Sulla questione del trattamento fiscale degli assegni periodici versati per il mantenimento dei figli naturali, con la circolare 20/E del 13 maggio, l’Agenzia specifica che valgono le stesse regole applicate agli importi pagati per i figli legittimi: le somme sono escluse dalla base imponibile di chi le riceve e non possono essere dedotte dal reddito di chi le versa. Per quanto riguarda la deducibilità delle spese sostenute per il mantenimento della prole riportiamo di seguito un succinto elenco:
 
Oneri e spese detraibili
  • Spese di istruzione: godono della detrazione del 19%, al pari di qualsiasi altra spesa sostenuta per l’istruzione secondaria e universitaria, quelle per l’iscrizione ai conservatori e agli istituti musicali. Per questi ultimi la condizione è che siano pareggiati e non privati
  • Spese per attività sportive svolte dei ragazzi tra i cinque e i diciotto anni: la detrazione del 19%, per un importo non superiore a 210 euro, prevista dal Tuir, è fruibile solo se certificata nei modi stabiliti dal decreto interministeriale del 28 marzo 2007 (con bollettino bancario o postale oppure fattura, ricevuta o quietanza rilasciata dalla struttura sportiva, con indicazione dei suoi dati identificativi, causale del pagamento, attività sportiva esercitata, importo corrisposto, dati anagrafici del praticante l’attività sportiva e codice fiscale di chi paga), a prescindere da come e da chi sono organizzate tali attività
  • Spese per canoni di locazione sostenute da studenti universitari fuori sede: nel caso in cui ci siano più figli universitari, a carico dei genitori e con diversi contratti di locazione, la detrazione del 19% per i canoni di locazione, su un importo massimo di 2.633 euro, è fruibile sia da mamma sia da papà. Va però dimostrato l’effettivo pagamento dei canoni: il contratto non basta.

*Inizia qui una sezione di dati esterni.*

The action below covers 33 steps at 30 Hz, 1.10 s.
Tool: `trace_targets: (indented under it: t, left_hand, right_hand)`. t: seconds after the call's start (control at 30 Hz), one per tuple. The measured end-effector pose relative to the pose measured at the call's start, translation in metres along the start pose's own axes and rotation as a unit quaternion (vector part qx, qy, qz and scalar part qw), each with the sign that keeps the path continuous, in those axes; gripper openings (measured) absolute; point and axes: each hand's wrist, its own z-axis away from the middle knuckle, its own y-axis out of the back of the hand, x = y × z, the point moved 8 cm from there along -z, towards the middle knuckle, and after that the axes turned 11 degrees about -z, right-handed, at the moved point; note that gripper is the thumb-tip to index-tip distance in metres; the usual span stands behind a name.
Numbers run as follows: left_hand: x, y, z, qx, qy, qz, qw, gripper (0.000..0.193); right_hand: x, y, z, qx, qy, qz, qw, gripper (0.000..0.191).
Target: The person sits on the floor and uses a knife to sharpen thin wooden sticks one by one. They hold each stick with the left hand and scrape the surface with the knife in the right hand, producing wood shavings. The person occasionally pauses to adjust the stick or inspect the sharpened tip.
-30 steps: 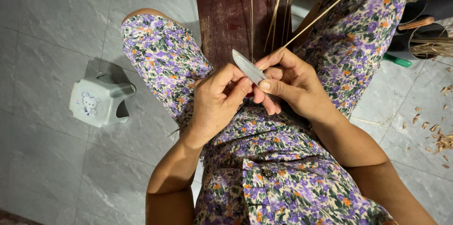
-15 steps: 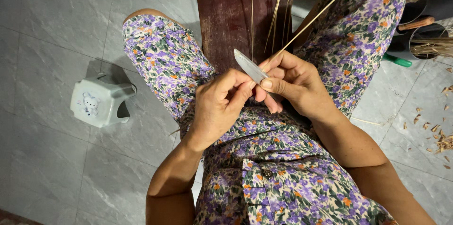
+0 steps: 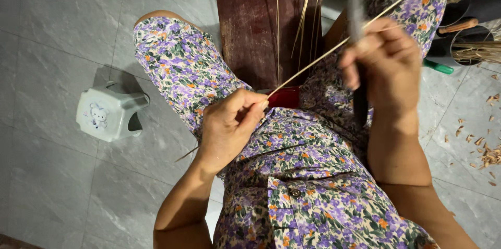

  • Spese sanitarie: detraibili quelle sostenute per le prestazioni rese da psicologi e psicoterapeuti per finalità terapeutiche, anche senza prescrizione medica. Più complicato invece capire se si può beneficiare dello sconto d’imposta in caso di acquisto di “dispositivi medici”. La semplice dicitura sullo scontrino non è sufficiente; per individuare i prodotti che danno diritto alla detrazione, è necessaria la documentazione dalla quale risulti la marcatura CE che ne attesta la conformità alle direttive europee
  • Agevolazioni in favore dei disabili: a prescindere dai criteri adottati dalla singola amministrazione locale per individuare gli invalidi civili cui attribuire benefici economici, le agevolazioni fiscali previste a favore dei disabili per l’acquisto di veicoli spettano se il certificato di invalidità fa esplicito riferimento, per i disabili motori, alla grave limitazione della capacità di deambulazione o alle ridotte/impedite capacità motorie permanenti, e, per i disabili psichici, alla natura psichica o mentale della patologia e alla sua gravità (per questi ultimi, è richiesto anche il riconoscimento dell’indennità di accompagnamento). L’acquisto di un’autovettura da parte di un disabile dà diritto alla detrazione Irpef anche se effettuato all’estero; si applicano le stesse regole previste per le spese sostenute in Italia. In aggiunta, occorre la traduzione giurata in lingua italiana del relativo documento di spesa, a meno che non si tratti di inglese, francese, tedesco o spagnolo; in tal caso, infatti, basta la traduzione sottoscritta del contribuente. Le spese sostenute per l’acquisto e la realizzazione di una piscina, anche se utilizzata per fini terapeutici (idrokinesiterapia) da parte di un portatore di handicap, non rientrano tra quelle sanitarie fiscalmente detraibili, poiché il beneficio previsto dal Tuir riguarda il trattamento sanitario, non la realizzazione o l’acquisto della struttura in cui il trattamento viene svolto.